А когда Михаил Павлович и Анька допели, стало тихо, только эхо все никак не могло угомониться в дальних коридорах, и все бродило, все шептало: "Гори-сияй... Гори-сияй..."

- Не хочу я его любить, - грустно сказала Анька. - Он злой, плохой...

- А любят не только хороших... - вздохнул Михаил Павлович. - Что ж тебе любовь-то - похвальная грамота?

- И плохих любят? - удивилась Анька.

- Всяких...

- И совсем-совсем плохих?

- И совсем-совсем...

- Почему?

- Потому что мы, люди, - задумчиво объяснил Михаил Павлович, - всегда надеемся на лучшее в человеке... И верим, что, когда его уже ничто не может спасти, спасет наша любовь.

- А она спасет? - с надеждой спросила Анька. - Обязательно?

- Не обязательно. Но иначе нам, людям, нельзя. Пошли домой?

- Не... - помотала Анька головой. - Я еще немного тут посижу... Надо подумать о некоторых вещах... Мне тут очень думается.

Михаил Павлович снял с руки часы, отдал Аньке.

- Хорошо, думай. А через пятнадцать минут приходи.

Он ушел, а Анька Елькина осталась думать. Ведь жизнь - штука не очень-то понятная, чтобы ее понять, надо много думать.

Анька сидела под пожарным краном. Ей думалось.

Еще ни разу в жизни она не думала так много и долго, как сегодня под пожарным краном.

ОНИ БОЛЬШЕ ТАК НЕ БУДУТ

Ох, и попало всем на разборе!

И все клялись, что они больше так никогда не будут.

- Ну, глядите! - грозно предупредил Михаил Павлович. - Это я в последний раз такой добрый!
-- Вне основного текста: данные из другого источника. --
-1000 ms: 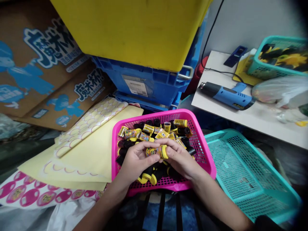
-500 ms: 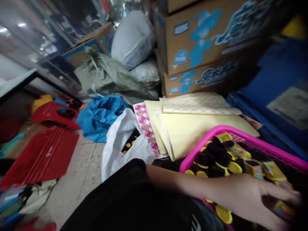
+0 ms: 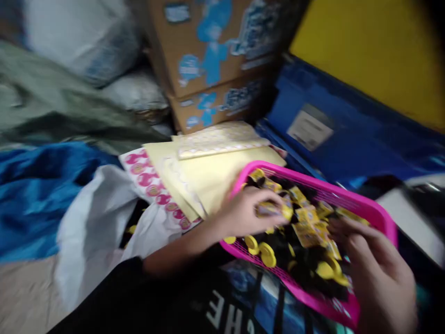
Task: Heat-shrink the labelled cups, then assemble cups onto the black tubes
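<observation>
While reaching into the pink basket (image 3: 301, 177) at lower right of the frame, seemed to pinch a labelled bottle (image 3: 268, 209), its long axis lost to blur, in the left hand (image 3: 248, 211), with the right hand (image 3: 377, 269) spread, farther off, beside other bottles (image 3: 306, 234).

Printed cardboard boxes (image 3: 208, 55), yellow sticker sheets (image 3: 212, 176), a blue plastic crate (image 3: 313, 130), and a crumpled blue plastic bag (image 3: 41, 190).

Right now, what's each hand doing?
Left hand: closed on a yellow-labelled bottle, slightly blurred.
Right hand: open, fingers over the pink basket, holding nothing visible.
</observation>
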The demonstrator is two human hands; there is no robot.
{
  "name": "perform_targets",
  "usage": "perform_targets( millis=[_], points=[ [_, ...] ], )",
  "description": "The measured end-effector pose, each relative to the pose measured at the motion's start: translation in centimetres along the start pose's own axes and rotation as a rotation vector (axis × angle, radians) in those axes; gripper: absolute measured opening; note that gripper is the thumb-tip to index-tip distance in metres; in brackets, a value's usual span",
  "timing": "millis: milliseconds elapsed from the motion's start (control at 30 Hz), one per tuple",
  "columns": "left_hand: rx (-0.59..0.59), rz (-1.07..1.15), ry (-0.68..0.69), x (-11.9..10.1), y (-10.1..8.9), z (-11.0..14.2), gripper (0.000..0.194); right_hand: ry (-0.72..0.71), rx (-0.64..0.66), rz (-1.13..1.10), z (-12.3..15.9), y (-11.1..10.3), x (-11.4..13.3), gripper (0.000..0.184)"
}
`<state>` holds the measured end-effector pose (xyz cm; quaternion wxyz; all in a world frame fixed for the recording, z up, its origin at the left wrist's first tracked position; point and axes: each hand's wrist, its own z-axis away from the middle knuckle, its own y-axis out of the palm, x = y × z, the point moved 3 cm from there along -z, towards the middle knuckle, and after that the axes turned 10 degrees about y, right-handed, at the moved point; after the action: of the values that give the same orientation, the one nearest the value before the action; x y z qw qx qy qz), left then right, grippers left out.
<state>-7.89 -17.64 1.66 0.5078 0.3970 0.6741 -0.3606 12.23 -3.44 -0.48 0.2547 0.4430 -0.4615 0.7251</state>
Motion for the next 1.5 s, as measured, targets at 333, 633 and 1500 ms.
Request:
perform_targets(
  millis=[333,633,1500],
  points=[
    [0.026,-0.904,0.341,2.6,-0.5,-1.6,0.026,-0.144,-0.079,0.853,-1.8,0.3,-0.9,0.027],
    [0.158,-0.703,0.387,1.1,3.5,-3.7,0.016,-0.250,-0.082,0.873,-0.9,-1.0,-3.0,0.034],
    [0.151,0.070,-0.355,2.0,8.6,-4.6,0.031,-0.684,-0.275,0.319,1.7,-3.7,-1.1,0.013]
  ],
)
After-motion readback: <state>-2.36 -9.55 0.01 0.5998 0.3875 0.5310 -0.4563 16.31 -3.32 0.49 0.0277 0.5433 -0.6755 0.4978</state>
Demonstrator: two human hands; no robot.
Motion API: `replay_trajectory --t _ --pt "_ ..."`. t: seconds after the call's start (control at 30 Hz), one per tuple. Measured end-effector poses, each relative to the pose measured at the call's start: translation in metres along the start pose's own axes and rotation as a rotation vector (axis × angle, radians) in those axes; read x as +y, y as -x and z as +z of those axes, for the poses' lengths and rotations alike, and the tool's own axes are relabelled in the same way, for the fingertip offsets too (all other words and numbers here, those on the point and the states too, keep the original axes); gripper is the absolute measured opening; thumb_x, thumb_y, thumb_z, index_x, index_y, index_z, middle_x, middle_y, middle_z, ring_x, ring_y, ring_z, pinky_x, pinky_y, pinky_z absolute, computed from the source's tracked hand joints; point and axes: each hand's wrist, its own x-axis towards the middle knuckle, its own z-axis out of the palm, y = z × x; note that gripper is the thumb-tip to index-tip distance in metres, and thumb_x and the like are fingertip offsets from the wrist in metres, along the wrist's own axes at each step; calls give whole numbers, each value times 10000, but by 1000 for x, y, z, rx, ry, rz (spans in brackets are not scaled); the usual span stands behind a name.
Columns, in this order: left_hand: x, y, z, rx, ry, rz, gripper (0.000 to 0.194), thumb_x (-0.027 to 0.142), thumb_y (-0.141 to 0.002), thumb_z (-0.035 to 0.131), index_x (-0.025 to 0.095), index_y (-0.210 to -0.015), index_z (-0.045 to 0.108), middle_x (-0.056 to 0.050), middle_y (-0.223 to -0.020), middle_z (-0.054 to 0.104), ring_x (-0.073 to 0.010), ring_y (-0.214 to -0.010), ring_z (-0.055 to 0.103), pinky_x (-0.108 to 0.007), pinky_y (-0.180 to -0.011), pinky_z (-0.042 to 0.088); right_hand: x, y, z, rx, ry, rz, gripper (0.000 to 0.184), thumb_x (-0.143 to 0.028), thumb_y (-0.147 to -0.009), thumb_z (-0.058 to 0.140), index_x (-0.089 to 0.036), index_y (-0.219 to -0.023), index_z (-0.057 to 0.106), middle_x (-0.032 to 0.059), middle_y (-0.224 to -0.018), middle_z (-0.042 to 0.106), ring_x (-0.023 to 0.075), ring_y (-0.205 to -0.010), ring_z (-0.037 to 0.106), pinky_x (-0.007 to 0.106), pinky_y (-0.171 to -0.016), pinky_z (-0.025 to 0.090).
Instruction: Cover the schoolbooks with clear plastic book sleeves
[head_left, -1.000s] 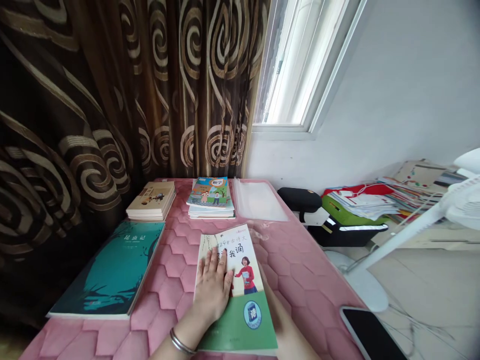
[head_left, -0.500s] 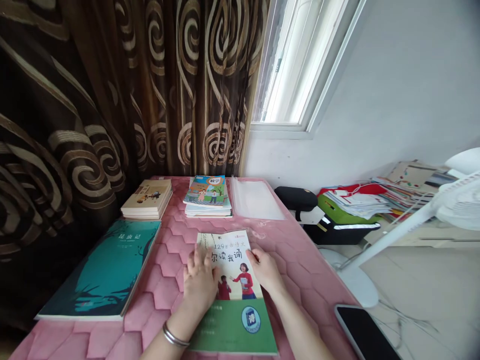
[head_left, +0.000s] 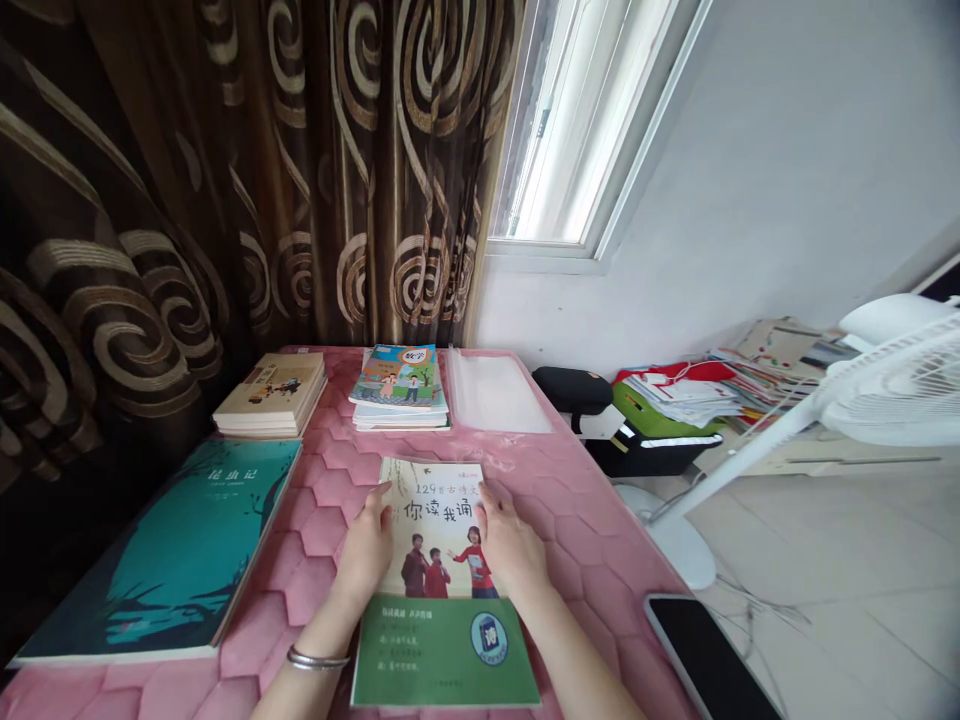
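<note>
In front of me lies a green and cream book (head_left: 442, 585) with drawn figures and Chinese lettering on its cover. My left hand (head_left: 367, 545), a silver bangle at its wrist, grips the book's left edge. On the opposite side, my right hand (head_left: 511, 540) has its thumb on the cover and its fingers around the right edge. Left of my hands sits a large teal book (head_left: 180, 560). Beyond are a stack of tan books (head_left: 274, 390) and a stack topped by a colourful textbook (head_left: 397, 378).
A pink quilted cover (head_left: 330, 480) spreads over the table. Clear plastic sleeves (head_left: 499, 392) lie at the back, and a phone (head_left: 709, 655) at the right edge. Beyond stand a white fan (head_left: 739, 470), a black case (head_left: 574, 388) and piled papers (head_left: 679, 395). A patterned curtain (head_left: 360, 180) hangs behind.
My left hand has moved from the cover to the book's left edge, uncovering the title and figures. My right hand stays at the right edge. The whole view has shifted slightly.
</note>
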Motion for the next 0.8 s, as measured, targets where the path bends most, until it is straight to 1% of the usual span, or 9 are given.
replay_trajectory --t 0.1,0.2,0.27,0.33,0.4,0.5,0.63,0.73,0.8 --pt "-1 1 -1 42 163 45 337 201 -888 378 181 -1186 534 -88 -1041 709 -201 -966 675 -355 -864 514 -2 -1 4 56 -17 4 490 -328 -988 225 -196 -1435 379 184 -1314 507 261 -948 668 339 -658 516" --pt "1 5 -2 97 222 159 282 239 -881 389 201 -1086 580 -67 -1019 710 -191 -940 668 -346 -859 512 -3 -1 6 138 -71 14 481 -330 -982 252 -162 -1400 419 188 -1295 506 275 -1089 600 330 -716 521" --pt "2 7 -4 132 233 218 265 255 -880 396 205 -1050 594 -67 -1016 706 -191 -940 658 -346 -866 503 -3 -1 6 185 -123 3 475 -336 -980 267 -143 -1382 430 185 -1261 538 275 -1136 571 338 -801 508" --pt "1 7 -5 155 254 228 252 279 -880 406 202 -1026 596 -66 -996 702 -192 -923 654 -343 -855 501 -3 -1 3 211 -199 8 462 -353 -976 298 -130 -1356 438 175 -1269 557 265 -1173 552 333 -897 469" --pt "-2 5 -5 163 285 197 251 307 -882 409 197 -1021 587 -64 -973 696 -190 -897 651 -338 -836 502 -3 -2 0 176 -286 42 441 -380 -973 317 -130 -1305 463 160 -1231 604 257 -1141 582 321 -905 455" --pt "-8 0 -4 164 330 140 254 333 -874 425 192 -1027 571 -68 -989 684 -185 -884 642 -339 -831 494 -2 -6 -3 81 -372 102 412 -428 -972 299 -150 -1165 535 138 -1058 691 262 -980 661 316 -795 474" --pt "-13 -8 -2 153 427 102 308 435 -821 523 188 -1000 572 -78 -1020 670 -186 -907 629 -326 -828 489 4 -12 1 9 -477 102 450 -490 -951 293 -175 -959 614 131 -926 717 272 -916 678 315 -738 475" --pt "-15 -14 -6 99 545 82 414 523 -786 563 182 -1021 557 -70 -962 676 -182 -843 636 -307 -757 510 7 -14 6 -25 -702 40 500 -553 -920 304 -187 -961 642 114 -956 725 267 -954 672 321 -782 490" --pt "-15 -17 -11 75 570 73 431 521 -809 535 180 -1072 541 -63 -935 681 -182 -823 642 -308 -737 520 7 -13 7 19 -853 -24 513 -584 -895 335 -197 -1049 634 101 -1058 713 258 -1025 650 325 -849 489"
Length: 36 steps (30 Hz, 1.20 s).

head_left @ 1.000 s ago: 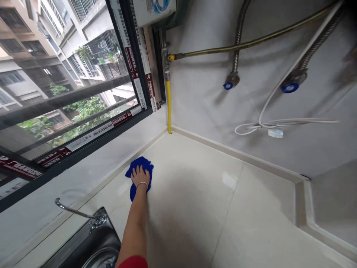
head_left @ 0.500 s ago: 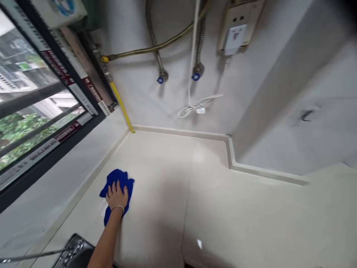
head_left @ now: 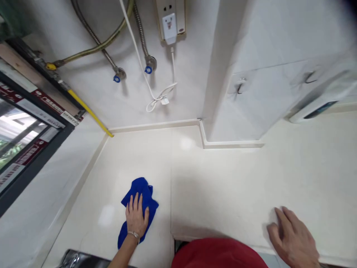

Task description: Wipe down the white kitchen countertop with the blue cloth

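My left hand lies flat with fingers spread on a blue cloth, pressing it onto the cream countertop. A thin bracelet circles that wrist. My right hand rests palm down on the countertop near its front edge at the lower right, fingers stretched out and holding nothing. A red sleeve or shirt shows at the bottom middle.
The wall behind carries metal hoses with blue valves, a white socket with a coiled white cable, and a yellow gas pipe. A window frame runs along the left. A pillar corner juts into the countertop.
The view swung right and down. My left hand drew the blue cloth back toward me and a little to the right. My right hand came into view on the countertop.
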Available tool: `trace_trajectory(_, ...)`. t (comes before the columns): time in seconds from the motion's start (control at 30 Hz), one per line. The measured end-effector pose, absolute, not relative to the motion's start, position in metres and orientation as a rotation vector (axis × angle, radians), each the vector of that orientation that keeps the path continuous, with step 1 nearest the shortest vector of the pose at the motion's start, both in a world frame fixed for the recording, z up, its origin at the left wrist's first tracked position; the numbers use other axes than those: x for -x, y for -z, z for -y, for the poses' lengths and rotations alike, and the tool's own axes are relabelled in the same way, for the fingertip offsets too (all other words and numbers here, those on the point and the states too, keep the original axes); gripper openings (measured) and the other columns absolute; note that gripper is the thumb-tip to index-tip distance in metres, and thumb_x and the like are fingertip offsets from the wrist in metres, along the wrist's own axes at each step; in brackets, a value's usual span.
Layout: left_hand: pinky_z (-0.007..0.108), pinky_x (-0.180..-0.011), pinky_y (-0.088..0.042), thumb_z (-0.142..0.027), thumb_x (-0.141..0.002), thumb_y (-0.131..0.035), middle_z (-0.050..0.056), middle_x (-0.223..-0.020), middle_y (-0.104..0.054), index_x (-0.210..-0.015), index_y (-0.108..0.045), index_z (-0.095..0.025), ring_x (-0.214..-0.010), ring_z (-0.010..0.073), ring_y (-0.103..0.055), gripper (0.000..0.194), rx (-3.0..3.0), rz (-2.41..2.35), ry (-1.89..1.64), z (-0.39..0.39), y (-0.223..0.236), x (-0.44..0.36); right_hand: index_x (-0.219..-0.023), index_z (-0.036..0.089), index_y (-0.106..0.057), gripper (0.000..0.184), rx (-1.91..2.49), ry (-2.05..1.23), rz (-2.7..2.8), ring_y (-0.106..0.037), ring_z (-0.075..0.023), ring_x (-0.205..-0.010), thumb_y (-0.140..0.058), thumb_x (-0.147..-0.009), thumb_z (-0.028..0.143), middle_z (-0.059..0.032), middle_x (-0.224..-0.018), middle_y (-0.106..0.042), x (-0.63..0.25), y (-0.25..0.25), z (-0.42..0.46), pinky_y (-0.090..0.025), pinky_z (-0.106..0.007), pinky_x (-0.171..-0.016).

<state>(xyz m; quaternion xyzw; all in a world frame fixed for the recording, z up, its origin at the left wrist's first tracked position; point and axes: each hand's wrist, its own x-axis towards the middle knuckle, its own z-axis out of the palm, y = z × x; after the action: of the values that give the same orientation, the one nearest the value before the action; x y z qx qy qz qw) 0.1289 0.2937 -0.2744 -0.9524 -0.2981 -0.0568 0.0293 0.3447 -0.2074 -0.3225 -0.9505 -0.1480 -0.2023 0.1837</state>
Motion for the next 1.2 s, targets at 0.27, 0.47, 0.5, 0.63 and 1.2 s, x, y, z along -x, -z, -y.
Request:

Всех повыгоняю!

Он всегда так говорил.

В большом холодном небе уже опять вовсю сияли звезды. Пора, пора было прощаться. А не хотелось.

- Домой, домой! - уговаривал Михаил Павлович. - Ведь вас скоро с милицией будут разыскивать.

Первым убежал Мотя. Он выскочил на ступеньки и стоял там до тех пор, пока из переулка не вышла девочка в белой вязаной шапочке. Мотя взял ее за руку, и они ушли.

Потом дверь хлопнула три раза, и на улице появились Юля и Павлик. Они шли молча, а за ними нахохлившейся тенью брел образцово-показательный ребенок Зайцев.